→ **WORK TO COMPLETE**: The lines to copy from the data below are those that hold the string "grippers".

* * *

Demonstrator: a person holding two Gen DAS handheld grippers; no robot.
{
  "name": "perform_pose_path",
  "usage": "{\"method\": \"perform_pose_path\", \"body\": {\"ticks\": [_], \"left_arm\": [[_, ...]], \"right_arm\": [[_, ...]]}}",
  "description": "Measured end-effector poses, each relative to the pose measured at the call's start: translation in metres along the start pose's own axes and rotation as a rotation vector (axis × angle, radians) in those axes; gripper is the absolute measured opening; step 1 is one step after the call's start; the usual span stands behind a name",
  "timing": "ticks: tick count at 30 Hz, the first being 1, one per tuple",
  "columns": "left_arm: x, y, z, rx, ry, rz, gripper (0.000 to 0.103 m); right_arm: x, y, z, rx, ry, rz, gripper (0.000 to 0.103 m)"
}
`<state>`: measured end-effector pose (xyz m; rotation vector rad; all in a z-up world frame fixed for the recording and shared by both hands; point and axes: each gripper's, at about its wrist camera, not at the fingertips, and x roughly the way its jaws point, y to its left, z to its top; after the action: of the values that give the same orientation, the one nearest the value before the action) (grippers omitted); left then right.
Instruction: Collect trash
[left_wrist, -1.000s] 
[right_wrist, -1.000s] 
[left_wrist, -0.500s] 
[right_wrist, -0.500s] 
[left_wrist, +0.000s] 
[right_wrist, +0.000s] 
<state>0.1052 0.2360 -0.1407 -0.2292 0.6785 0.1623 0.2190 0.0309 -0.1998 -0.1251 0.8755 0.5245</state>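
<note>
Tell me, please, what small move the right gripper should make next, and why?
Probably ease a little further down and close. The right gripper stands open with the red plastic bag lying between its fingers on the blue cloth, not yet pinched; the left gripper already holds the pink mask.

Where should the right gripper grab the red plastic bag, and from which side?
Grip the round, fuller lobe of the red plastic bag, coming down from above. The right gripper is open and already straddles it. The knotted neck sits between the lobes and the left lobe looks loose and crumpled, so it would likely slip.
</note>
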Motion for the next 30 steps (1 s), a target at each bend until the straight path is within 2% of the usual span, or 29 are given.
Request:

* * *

→ **FINISHED TASK**:
Demonstrator: a person holding two Gen DAS handheld grippers; no robot.
`<state>`: measured end-effector pose (xyz m; rotation vector rad; all in a z-up world frame fixed for the recording and shared by both hands; point and axes: each gripper's, at about its wrist camera, not at the fingertips, and x roughly the way its jaws point, y to its left, z to its top; after the action: of the values that give the same orientation, the one nearest the value before the action) (grippers omitted); left then right.

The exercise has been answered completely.